Exhibiting their humor, Frank Bello’s vibrant bass riff introduced Joe Jackson’s Got The Time, it was a fun two minutes, taking me back to he 1990’s, seeing them on the Persistence of Time tour with Public Enemy and Primus, yet tonight I was shoulder to shoulder, smiling along with fellow fans. They dusted off Medusa from 1985’s Spreading the Disease, a song owing more to Iron Maiden than anything the band did afterwards, a welcome blast from their youthful past. More dust was kicked off Metal Thrashing Mad from debut album Fistful of Metal when some of the band were barely out of their teens and Thrash wasn’t yet known. Belladonna wailed on the high notes (“Whoooooaaaaoooooooyeah” Meeeeeeeeeeeetaaal!”) and the song wouldn’t sound much out of place on the Sunset Strip with Motley Crue and the local hair metal bands of the day. You don’t have to be a comic book fan to appreciate I Am the Law, but the song is inspired by the future cop anti-hero from the 80’s that is getting a movie remake starring Karl Urban (Star Trek, Lord of the Rings, RED).

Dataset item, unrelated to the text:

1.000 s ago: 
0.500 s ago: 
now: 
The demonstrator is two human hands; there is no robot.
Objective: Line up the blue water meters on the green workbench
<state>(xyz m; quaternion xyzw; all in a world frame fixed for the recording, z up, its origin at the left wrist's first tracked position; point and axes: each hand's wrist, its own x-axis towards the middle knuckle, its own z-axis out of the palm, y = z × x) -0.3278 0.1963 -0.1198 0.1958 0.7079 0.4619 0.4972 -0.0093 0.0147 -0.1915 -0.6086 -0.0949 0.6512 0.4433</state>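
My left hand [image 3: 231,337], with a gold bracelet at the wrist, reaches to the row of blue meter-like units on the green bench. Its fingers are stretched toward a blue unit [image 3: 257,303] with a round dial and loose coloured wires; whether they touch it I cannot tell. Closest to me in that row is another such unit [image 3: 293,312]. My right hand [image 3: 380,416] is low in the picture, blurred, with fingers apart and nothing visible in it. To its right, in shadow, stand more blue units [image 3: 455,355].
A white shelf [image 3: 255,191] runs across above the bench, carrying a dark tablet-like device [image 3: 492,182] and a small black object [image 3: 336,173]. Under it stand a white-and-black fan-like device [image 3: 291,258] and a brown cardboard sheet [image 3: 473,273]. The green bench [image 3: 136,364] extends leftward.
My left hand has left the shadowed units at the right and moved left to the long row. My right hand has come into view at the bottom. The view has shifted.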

Benante and Bello layed out a swinging rhythm, Scott Ian and Rob Caggiano tore through some killer solos, the fans fell on the sweat-soaked pit and vocal chords were ruined chanting the song title. But just when we thought the band was done, Benante slung out a hip-hop beat and Ian chugged into the Hava Nagila riff for a bit of I Am the Man. Bello sneered into his microphone the poorly rhymed lyrics, Ian commenting that even after 30 years together, Benante still had to “Watch the Beat”! Anthrax finished off the night returning to I Am The Law, leaving us tired, sweaty, hoarse, sore and happy to have the chance to experience the might band in such intimate confines. The guys stayed on stage bowing and clapping, taking pictures, throwing out guitar picks and drum sticks in appreciation of the fans that have kept them going for three decades.